What LinkedIn Can Do To Make “Posts” Way More Powerful

October 1st, 2015

LinkedIn Posts is pretty cool.  This is the blog-post-like, article-ish part of LinkedIn where you can write something and share it out to the world.

There are a number of things that LinkedIn could do to make this more useful, but some of them would certainly increase the spammer’s ability to annoy all of us.  LinkedIn walks on a thin line with Posts, the same way they did with Answers (which they finally gave up on and did away with).  But in this post I want to focus on one specific thing they could and should do to make Posts useful, and gain significant traction, in a way that spammers won’t find useful.

The problem is that once I write a post, and someone comments on the post, the comment goes to a black hole.  I don’t realize you commented unless I stalk that post (that means I have to keep the post up and refresh it regularly… that is a ridiculous expectation). To make matters worse, if I do stalk the page, I have to drill down in the comments area, because by default they only show the most recent comments.

Here are two simple and best-practice things that LinkedIn should do to make Posts useful for readers as well as post authors:

  1. Allow the author to get an email when a comment is submitted.  This is how WordPress works, and how Facebook works.  Of course, allow the author to opt out, just like FB does.
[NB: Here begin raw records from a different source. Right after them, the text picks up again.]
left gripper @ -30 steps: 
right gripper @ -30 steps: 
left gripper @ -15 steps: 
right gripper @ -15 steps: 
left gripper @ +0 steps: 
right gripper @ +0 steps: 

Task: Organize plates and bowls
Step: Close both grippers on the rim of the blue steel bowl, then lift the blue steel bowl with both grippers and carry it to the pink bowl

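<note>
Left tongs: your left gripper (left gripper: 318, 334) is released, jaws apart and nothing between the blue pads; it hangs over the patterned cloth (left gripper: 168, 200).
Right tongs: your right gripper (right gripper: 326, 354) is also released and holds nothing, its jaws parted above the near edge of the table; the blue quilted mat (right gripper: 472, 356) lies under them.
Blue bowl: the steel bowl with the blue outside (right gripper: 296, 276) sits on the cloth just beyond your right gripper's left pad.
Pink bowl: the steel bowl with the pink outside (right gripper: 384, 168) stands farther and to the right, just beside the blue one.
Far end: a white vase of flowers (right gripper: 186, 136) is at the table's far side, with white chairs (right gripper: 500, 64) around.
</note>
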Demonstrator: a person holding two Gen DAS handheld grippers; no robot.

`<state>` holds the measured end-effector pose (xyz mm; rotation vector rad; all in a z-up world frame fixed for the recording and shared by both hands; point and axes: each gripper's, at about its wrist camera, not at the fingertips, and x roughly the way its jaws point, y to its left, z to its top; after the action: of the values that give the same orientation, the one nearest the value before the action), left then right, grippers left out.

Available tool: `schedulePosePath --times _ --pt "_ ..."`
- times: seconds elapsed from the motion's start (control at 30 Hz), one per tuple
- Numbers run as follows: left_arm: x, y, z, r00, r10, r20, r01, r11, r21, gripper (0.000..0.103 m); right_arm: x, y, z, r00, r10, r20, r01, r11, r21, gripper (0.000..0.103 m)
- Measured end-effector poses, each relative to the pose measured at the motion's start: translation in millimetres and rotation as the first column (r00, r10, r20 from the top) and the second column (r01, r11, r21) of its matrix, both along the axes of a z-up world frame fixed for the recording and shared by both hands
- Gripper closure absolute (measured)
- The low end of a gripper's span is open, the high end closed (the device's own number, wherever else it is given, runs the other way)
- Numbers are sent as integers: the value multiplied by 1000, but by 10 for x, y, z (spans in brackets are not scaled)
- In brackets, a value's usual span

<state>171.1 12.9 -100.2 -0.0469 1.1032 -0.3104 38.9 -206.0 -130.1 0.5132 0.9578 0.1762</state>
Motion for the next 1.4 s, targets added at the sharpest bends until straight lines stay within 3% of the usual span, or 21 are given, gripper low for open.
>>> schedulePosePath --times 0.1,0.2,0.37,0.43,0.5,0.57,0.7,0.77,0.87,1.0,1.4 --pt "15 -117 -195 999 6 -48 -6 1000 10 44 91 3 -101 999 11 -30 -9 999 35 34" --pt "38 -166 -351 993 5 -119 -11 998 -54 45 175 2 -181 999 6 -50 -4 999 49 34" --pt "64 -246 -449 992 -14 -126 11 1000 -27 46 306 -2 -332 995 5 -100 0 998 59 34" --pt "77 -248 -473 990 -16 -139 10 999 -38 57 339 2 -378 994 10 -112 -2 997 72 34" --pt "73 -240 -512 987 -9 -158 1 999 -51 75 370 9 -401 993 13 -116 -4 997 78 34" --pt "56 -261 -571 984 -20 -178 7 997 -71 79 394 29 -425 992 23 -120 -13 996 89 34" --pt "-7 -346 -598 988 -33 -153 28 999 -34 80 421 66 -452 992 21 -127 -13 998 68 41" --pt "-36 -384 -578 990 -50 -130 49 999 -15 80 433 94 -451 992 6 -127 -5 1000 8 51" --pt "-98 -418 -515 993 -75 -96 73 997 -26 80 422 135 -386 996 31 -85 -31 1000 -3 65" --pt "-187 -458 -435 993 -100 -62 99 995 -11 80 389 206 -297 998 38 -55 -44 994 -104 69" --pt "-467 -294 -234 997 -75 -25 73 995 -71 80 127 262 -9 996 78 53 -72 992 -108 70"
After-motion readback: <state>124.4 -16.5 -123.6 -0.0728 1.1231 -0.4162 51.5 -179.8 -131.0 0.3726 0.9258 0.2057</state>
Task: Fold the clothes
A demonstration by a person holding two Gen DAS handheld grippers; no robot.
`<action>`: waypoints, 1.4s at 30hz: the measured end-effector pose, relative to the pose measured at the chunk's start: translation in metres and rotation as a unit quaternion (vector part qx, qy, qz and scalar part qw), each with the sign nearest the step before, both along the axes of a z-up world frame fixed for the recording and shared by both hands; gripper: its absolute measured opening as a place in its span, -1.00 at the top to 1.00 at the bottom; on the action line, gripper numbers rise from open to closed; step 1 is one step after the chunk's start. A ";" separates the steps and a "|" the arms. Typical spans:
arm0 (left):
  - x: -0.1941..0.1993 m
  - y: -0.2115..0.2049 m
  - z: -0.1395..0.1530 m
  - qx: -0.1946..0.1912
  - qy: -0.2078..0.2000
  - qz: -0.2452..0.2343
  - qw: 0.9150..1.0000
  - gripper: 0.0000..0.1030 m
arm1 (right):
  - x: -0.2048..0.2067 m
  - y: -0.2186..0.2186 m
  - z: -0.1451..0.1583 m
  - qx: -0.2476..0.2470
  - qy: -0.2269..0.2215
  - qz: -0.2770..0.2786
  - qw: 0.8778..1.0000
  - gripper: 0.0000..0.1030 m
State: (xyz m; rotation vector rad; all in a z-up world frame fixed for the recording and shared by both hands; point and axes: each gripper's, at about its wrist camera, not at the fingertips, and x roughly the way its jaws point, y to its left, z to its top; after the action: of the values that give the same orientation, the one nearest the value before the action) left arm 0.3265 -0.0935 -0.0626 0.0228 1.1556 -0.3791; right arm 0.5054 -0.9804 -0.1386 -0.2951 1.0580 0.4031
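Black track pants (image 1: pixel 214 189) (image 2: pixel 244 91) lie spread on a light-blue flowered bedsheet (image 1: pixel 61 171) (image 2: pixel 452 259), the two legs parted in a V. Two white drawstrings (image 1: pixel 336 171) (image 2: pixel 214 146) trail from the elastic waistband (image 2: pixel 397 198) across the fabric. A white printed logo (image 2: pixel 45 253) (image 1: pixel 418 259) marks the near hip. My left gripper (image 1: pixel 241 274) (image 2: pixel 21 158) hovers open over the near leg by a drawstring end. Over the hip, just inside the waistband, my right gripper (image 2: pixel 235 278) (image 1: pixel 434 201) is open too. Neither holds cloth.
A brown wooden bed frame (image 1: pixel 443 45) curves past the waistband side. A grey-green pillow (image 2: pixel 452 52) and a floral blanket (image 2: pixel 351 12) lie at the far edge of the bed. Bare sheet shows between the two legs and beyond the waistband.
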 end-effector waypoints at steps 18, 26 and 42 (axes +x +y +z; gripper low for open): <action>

But to expect us to go back into our posts and see what the latest comment is is asking too much.  Bonus: anyone who comments should also be able to get messages (that they can opt out of). Right now, the posts and comments are a flash in the pan. If LinkedIn does this, it makes Posts “sticky,” and gets people coming back, continuing conversations, sharing great ideas, etc.
  2. Allow me, as the reader, to see all of the comments on a post without having to click to see more.  If someone sends me a link to a post, I want to see the post and all of the comments.  Hiding the comments takes the conversation/discussion element away from the post.  Much of the informational value is in the comments, but again, to create engagement, encourage me to read thoughts from others, and contribute my own thoughts!

These are two easy enhancements to LinkedIn Posts, and if they implmenent them I think Posts will be much more valuable than they are now.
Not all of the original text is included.